(Source records)

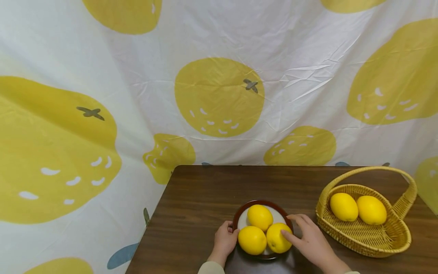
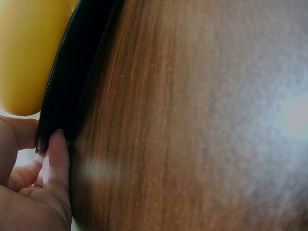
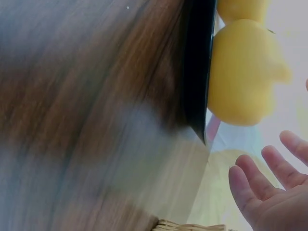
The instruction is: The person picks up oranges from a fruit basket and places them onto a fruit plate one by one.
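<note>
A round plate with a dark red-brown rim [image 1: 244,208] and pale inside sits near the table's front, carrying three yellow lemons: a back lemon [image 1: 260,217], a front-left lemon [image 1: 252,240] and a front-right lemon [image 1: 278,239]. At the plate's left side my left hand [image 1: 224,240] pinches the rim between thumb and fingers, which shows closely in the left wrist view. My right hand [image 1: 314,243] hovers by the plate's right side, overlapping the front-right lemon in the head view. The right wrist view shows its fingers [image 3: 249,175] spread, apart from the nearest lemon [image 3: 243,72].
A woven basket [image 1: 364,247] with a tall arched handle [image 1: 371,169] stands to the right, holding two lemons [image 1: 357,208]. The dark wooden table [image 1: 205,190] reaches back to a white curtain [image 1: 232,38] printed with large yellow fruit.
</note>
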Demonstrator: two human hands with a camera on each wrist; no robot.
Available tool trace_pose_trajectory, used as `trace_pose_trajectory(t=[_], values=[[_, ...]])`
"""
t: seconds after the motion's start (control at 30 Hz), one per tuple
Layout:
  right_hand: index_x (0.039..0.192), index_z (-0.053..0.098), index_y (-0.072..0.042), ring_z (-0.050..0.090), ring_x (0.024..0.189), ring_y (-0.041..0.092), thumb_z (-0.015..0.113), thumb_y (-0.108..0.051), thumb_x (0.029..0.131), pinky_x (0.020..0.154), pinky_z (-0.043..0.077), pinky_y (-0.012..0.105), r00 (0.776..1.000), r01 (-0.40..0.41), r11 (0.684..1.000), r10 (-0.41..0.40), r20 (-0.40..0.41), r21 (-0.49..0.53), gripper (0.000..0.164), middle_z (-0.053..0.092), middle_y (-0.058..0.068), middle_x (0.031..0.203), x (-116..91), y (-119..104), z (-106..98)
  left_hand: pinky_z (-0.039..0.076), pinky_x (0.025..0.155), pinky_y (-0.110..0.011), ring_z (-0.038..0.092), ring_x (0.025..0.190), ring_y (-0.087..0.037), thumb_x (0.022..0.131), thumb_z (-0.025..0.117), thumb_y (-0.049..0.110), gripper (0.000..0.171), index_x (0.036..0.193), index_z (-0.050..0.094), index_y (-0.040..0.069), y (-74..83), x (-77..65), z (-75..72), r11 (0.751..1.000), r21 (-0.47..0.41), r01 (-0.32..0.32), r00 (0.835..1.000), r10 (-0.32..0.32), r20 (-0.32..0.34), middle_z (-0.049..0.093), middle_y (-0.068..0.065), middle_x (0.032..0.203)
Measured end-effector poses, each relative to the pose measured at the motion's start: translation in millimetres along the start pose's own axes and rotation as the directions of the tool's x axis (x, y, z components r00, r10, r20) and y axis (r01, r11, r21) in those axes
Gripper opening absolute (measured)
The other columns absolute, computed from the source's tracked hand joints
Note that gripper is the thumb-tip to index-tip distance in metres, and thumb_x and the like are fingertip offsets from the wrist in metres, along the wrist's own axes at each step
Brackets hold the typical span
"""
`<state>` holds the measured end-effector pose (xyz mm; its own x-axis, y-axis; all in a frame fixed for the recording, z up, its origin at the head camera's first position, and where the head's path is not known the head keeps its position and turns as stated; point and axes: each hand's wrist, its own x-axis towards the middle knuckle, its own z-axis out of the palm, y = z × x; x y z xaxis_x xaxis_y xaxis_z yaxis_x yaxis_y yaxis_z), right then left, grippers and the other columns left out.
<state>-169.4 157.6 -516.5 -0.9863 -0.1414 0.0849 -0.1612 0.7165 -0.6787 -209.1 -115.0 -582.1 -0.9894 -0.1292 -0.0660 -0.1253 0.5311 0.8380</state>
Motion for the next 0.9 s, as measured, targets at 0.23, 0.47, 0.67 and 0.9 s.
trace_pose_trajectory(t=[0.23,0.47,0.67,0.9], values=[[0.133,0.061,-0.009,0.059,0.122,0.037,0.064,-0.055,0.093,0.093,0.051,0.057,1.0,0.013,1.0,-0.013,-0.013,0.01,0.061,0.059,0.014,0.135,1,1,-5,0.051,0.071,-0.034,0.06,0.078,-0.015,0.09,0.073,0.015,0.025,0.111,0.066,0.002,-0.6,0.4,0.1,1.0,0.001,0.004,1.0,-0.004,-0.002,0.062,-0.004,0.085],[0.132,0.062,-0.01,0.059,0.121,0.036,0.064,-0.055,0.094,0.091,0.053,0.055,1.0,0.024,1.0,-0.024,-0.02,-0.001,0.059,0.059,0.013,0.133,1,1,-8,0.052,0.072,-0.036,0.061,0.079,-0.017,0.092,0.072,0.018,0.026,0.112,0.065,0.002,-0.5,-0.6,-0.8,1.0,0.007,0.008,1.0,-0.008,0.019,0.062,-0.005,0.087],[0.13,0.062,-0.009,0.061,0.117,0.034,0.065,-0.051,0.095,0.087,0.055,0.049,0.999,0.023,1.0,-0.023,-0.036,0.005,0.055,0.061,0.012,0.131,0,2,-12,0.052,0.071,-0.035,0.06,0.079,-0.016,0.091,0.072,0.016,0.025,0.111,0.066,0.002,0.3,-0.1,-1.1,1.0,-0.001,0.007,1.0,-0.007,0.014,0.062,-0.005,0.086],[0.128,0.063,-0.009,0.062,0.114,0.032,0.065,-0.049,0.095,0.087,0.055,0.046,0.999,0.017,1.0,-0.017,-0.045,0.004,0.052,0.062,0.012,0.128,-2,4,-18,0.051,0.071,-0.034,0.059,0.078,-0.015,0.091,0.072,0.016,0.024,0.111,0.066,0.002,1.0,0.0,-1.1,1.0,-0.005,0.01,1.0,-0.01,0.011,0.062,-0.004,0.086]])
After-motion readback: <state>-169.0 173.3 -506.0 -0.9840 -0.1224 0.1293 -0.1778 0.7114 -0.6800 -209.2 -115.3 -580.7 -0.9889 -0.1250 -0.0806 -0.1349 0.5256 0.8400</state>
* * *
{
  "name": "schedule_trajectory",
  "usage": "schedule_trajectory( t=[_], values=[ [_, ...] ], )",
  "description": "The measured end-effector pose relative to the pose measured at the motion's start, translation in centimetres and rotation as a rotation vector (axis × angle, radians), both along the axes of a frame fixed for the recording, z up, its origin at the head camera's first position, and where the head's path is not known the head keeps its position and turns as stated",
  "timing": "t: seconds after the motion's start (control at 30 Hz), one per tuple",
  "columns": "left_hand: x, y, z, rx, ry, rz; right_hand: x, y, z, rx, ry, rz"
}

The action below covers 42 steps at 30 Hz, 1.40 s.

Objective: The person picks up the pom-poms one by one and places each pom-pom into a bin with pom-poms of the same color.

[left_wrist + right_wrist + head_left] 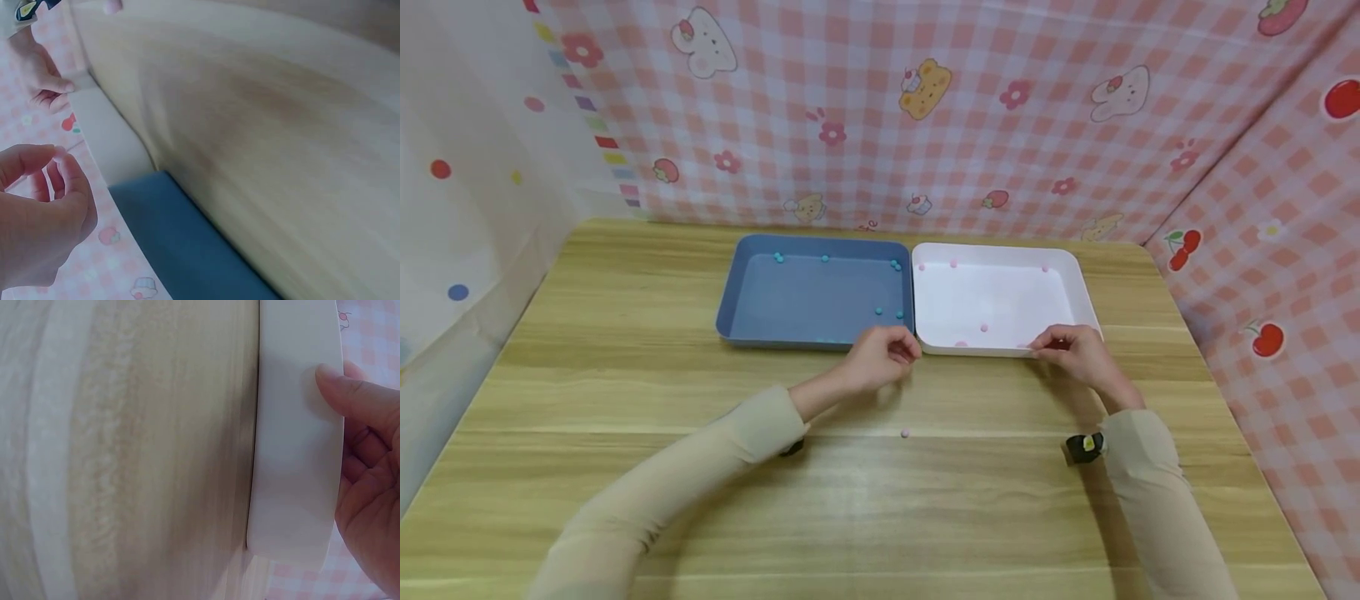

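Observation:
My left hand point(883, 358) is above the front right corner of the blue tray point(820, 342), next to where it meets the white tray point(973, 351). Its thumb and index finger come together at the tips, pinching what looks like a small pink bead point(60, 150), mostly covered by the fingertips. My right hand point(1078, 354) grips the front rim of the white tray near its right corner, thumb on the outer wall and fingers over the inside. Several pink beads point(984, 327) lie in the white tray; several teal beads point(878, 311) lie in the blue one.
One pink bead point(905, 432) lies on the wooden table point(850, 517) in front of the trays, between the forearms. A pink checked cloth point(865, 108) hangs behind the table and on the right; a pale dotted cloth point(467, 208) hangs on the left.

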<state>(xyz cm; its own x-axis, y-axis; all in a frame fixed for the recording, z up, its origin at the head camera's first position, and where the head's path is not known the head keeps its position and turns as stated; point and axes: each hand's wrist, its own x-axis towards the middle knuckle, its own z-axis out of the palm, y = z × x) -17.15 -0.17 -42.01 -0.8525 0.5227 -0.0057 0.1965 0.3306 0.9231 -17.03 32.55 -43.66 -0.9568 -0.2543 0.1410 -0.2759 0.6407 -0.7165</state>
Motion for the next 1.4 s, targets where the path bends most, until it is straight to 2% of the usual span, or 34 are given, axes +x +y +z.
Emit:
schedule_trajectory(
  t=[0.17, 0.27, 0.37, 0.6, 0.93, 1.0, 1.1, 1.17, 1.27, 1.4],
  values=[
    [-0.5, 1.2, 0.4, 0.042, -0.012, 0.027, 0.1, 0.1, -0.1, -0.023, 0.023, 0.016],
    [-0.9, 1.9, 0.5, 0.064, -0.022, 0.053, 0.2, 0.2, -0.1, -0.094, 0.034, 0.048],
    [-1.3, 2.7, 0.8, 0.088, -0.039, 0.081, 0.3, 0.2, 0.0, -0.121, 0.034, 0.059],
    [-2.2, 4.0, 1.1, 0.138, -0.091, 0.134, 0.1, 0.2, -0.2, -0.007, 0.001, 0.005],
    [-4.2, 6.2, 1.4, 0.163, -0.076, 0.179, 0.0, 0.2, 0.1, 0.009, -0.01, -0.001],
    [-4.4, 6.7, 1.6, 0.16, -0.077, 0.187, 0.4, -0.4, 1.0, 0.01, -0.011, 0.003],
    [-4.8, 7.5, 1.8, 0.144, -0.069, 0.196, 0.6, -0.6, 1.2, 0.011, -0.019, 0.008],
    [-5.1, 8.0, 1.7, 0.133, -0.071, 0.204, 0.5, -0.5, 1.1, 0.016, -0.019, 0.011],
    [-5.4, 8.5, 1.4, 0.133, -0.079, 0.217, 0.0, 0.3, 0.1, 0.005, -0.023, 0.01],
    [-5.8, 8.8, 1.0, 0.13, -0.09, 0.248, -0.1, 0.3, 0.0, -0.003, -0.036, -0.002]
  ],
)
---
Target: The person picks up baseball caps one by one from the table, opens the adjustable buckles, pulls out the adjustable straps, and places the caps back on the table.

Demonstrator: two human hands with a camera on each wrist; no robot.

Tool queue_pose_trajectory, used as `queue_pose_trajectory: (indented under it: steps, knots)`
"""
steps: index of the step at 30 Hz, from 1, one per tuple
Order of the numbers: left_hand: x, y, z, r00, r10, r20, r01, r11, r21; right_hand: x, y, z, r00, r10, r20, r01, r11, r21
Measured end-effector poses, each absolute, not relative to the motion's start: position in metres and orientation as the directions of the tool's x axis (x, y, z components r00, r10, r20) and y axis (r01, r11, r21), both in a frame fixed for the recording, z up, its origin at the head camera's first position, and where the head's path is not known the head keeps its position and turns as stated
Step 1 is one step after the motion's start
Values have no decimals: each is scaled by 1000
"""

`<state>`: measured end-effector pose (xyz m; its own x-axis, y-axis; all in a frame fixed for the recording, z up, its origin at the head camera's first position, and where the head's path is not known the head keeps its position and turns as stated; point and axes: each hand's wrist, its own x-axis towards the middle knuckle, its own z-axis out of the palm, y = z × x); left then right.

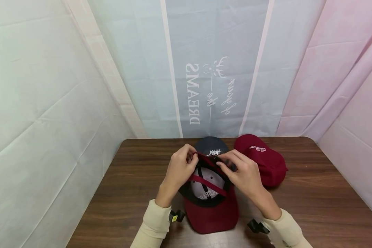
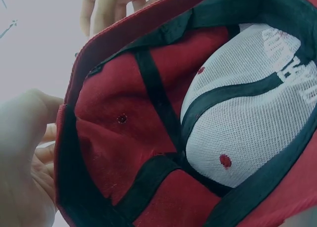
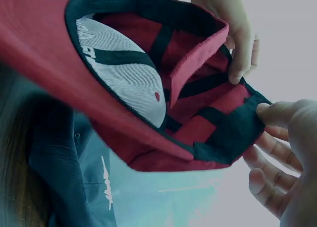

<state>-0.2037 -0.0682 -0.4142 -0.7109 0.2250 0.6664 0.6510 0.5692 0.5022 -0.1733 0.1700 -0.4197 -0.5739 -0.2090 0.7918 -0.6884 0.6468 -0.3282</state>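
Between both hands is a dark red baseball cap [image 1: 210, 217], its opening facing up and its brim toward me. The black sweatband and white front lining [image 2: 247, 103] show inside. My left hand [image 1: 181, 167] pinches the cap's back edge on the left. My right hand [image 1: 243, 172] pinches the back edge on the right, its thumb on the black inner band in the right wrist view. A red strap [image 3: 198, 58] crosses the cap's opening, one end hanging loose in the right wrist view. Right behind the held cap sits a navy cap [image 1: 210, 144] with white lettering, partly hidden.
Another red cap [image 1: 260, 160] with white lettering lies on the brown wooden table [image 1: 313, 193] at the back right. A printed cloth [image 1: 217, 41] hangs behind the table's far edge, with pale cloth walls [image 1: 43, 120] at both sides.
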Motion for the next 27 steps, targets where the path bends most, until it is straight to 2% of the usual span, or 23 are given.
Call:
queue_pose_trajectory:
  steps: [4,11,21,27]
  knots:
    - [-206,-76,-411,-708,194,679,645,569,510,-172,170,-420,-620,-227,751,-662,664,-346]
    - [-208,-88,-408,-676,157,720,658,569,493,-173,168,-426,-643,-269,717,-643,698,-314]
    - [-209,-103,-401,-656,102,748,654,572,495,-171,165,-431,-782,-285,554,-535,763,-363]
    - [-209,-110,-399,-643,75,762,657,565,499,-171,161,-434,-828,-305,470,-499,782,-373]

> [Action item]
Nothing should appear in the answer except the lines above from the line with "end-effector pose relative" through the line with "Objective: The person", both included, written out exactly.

> [Task answer]
  "description": "The measured end-effector pose relative to the pose measured at the motion's start, translation in centimetres and rotation as a rotation vector (axis × angle, radians), both along the axes of a frame fixed for the recording, z up, its origin at the head camera's first position, and where the head's path is not known the head keeps its position and turns as stated",
  "timing": "t: seconds after the motion's start (control at 30 Hz), one per tuple",
  "columns": "left_hand: x, y, z, rx, ry, rz; right_hand: x, y, z, rx, ry, rz"
}

The action below covers 42 steps at 30 Hz, 1.40 s.

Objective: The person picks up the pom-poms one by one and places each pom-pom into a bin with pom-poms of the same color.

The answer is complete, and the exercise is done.